Problem description
Your answer should be a faithful copy of the entire listing.

Source data
□ □ □ □ □ □ □

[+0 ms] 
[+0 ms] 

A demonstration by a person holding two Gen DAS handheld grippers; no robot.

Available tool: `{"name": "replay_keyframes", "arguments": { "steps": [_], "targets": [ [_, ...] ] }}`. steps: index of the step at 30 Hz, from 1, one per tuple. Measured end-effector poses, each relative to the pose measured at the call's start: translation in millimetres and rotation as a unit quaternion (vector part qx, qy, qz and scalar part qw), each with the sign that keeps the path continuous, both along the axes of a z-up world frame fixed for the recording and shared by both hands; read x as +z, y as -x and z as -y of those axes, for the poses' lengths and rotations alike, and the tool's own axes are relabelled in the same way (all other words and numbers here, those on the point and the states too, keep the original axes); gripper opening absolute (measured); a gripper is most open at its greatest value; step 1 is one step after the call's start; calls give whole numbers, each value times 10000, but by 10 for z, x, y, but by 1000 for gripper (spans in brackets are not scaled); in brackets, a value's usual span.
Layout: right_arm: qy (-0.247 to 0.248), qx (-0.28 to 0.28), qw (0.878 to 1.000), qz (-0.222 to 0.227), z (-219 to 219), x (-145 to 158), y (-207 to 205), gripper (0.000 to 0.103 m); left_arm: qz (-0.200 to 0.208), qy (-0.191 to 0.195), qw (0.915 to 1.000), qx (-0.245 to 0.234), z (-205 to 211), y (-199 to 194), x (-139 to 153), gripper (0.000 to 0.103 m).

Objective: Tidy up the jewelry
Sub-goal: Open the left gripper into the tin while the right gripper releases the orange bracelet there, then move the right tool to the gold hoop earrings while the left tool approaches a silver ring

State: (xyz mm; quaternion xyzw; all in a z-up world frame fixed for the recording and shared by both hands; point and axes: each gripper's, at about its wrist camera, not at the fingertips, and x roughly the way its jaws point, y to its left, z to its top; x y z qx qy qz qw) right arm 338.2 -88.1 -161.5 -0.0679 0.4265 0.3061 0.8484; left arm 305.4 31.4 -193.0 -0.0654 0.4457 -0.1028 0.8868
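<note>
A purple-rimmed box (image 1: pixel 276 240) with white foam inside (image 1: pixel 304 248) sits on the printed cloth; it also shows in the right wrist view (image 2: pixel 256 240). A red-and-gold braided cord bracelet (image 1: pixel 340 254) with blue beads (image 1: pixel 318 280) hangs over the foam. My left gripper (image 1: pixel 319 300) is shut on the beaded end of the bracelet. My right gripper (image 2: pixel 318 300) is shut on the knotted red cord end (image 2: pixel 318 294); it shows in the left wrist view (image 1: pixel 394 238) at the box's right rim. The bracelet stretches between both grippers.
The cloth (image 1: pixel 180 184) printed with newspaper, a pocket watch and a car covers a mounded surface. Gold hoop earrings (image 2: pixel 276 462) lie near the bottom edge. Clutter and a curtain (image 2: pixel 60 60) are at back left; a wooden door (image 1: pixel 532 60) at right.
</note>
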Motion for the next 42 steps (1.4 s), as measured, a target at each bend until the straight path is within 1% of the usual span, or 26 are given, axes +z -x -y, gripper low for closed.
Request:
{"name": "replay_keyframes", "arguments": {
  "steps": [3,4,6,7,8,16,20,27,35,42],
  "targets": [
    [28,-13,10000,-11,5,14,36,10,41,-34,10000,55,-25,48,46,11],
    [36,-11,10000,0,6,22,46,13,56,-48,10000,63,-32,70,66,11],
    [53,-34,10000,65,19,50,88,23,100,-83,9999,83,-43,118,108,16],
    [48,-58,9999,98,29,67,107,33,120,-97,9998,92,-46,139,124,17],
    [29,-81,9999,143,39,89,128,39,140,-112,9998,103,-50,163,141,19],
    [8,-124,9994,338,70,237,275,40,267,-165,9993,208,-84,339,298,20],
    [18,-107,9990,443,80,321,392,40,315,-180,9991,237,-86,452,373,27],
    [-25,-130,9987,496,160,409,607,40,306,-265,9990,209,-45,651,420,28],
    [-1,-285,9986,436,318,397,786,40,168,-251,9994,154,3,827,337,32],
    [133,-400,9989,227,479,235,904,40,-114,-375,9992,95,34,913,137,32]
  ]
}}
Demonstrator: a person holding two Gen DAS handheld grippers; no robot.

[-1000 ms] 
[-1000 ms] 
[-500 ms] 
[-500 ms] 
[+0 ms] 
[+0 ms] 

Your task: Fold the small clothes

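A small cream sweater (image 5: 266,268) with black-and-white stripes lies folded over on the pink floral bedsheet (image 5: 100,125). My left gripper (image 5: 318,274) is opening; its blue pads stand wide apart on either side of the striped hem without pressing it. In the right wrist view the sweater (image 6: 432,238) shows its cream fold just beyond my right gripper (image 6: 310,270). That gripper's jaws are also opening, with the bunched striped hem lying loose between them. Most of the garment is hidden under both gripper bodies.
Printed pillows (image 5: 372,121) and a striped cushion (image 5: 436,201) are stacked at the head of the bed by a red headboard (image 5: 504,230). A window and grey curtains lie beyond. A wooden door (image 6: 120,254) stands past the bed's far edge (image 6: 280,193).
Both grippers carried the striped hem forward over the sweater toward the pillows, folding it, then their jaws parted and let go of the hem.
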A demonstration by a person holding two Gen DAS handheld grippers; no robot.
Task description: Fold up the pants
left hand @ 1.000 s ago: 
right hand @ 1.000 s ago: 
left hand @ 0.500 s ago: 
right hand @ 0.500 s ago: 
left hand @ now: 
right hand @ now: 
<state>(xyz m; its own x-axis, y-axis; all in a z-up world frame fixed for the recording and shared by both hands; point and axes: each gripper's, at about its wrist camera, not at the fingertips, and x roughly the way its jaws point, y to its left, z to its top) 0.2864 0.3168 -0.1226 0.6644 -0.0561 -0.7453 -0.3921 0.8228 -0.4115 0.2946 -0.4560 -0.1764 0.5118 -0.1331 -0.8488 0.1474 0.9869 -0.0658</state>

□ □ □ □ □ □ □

Task output
[+0 ms] 
[+0 ms] 

A demonstration by a person holding two Gen DAS handheld grippers; no robot.

Available tool: `{"name": "replay_keyframes", "arguments": { "steps": [_], "targets": [ [_, ...] ] }}`. steps: index of the step at 30 Hz, from 1, one per tuple. Measured end-effector poses, each relative to the pose measured at the call's start: translation in millimetres and rotation as a unit quaternion (vector part qx, qy, qz and scalar part qw), each with the sign that keeps the path continuous, both along the axes of a z-up world frame fixed for the recording and shared by both hands; read x as +z, y as -x and z as -y of those axes, for the poses' lengths and rotations alike, and the tool's own axes are relabelled in the same way (all other words and numbers here, those on the point and the states too, keep the original axes); gripper opening absolute (measured); a gripper is most open at its greatest value; step 1 is one step after the call's start; calls give whole numbers, each value times 10000, but by 10 for z, x, y, but by 1000 for gripper (spans in brackets are not scaled); in brackets, a value's usual span.
Layout: right_arm: qy (-0.247 to 0.248), qx (-0.28 to 0.28), qw (0.878 to 1.000), qz (-0.222 to 0.227), z (-219 to 219), x (-145 to 158), y (-207 to 205), gripper (0.000 to 0.103 m); left_arm: qz (-0.200 to 0.208), qy (-0.191 to 0.195), qw (0.915 to 1.000), qx (-0.245 to 0.234), z (-205 to 211), y (-199 to 194), x (-139 to 153), gripper (0.000 to 0.103 m).

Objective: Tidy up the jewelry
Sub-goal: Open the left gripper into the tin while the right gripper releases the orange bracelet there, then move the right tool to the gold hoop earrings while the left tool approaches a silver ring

State: (xyz mm; quaternion xyzw; all in a z-up world frame fixed for the recording and shared by both hands; point and axes: each gripper's, at about its wrist camera, not at the fingertips, and x roughly the way its jaws point, y to its left, z to its top; x y z qx qy qz qw) right arm 338.2 -88.1 -161.5 -0.0679 0.4265 0.3061 0.8484; left arm 305.4 31.4 -193.0 -0.0654 0.4457 -0.1028 0.8868
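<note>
A purple-rimmed box (image 1: pixel 276 240) with white foam inside (image 1: pixel 304 248) sits on the printed cloth; it also shows in the right wrist view (image 2: pixel 256 240). A red-and-gold braided cord bracelet (image 1: pixel 340 254) with blue beads (image 1: pixel 318 280) hangs over the foam. My left gripper (image 1: pixel 319 300) is shut on the beaded end of the bracelet. My right gripper (image 2: pixel 318 300) is shut on the knotted red cord end (image 2: pixel 318 294); it shows in the left wrist view (image 1: pixel 394 238) at the box's right rim. The bracelet stretches between both grippers.
The cloth (image 1: pixel 180 184) printed with newspaper, a pocket watch and a car covers a mounded surface. Gold hoop earrings (image 2: pixel 276 462) lie near the bottom edge. Clutter and a curtain (image 2: pixel 60 60) are at back left; a wooden door (image 1: pixel 532 60) at right.
</note>
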Motion for the next 42 steps (1.4 s), as measured, a target at each bend until the straight path is within 1% of the usual span, or 26 are given, axes +z -x -y, gripper low for closed.
Request:
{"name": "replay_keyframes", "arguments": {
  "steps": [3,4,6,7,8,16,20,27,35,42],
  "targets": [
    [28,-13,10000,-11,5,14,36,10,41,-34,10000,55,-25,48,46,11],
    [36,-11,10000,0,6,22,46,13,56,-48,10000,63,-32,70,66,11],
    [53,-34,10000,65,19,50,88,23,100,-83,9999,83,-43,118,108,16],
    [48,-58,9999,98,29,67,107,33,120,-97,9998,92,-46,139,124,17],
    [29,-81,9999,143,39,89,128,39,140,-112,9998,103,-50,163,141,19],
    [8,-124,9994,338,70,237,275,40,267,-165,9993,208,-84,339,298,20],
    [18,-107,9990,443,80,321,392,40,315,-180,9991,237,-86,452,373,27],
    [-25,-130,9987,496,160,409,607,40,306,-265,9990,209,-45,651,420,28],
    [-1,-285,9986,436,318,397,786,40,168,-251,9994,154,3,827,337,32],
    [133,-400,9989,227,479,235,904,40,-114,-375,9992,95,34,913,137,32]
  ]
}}
Demonstrator: a person holding two Gen DAS handheld grippers; no robot.

[-1000 ms] 
[-1000 ms] 
[-500 ms] 
[-500 ms] 
[+0 ms] 
[+0 ms] 

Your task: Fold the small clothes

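A small cream sweater (image 5: 266,268) with black-and-white stripes lies folded over on the pink floral bedsheet (image 5: 100,125). My left gripper (image 5: 318,274) is opening; its blue pads stand wide apart on either side of the striped hem without pressing it. In the right wrist view the sweater (image 6: 432,238) shows its cream fold just beyond my right gripper (image 6: 310,270). That gripper's jaws are also opening, with the bunched striped hem lying loose between them. Most of the garment is hidden under both gripper bodies.
Printed pillows (image 5: 372,121) and a striped cushion (image 5: 436,201) are stacked at the head of the bed by a red headboard (image 5: 504,230). A window and grey curtains lie beyond. A wooden door (image 6: 120,254) stands past the bed's far edge (image 6: 280,193).
Both grippers carried the striped hem forward over the sweater toward the pillows, folding it, then their jaws parted and let go of the hem.
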A demonstration by a person holding two Gen DAS handheld grippers; no robot.
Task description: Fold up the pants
left hand @ 1.000 s ago: 
right hand @ 1.000 s ago: 
left hand @ 0.500 s ago: 
right hand @ 0.500 s ago: 
left hand @ now: 
right hand @ now: 
<state>(xyz m; its own x-axis, y-axis; all in a z-up world frame fixed for the recording and shared by both hands; point and axes: each gripper's, at about its wrist camera, not at the fingertips, and x roughly the way its jaws point, y to its left, z to its top) 0.2864 0.3168 -0.1226 0.6644 -0.0561 -0.7453 -0.3921 0.8228 -0.4115 0.2946 -0.4560 -0.1764 0.5118 -0.1331 -0.8488 0.1474 0.9869 -0.0658</state>

For this exercise, the answer is now complete.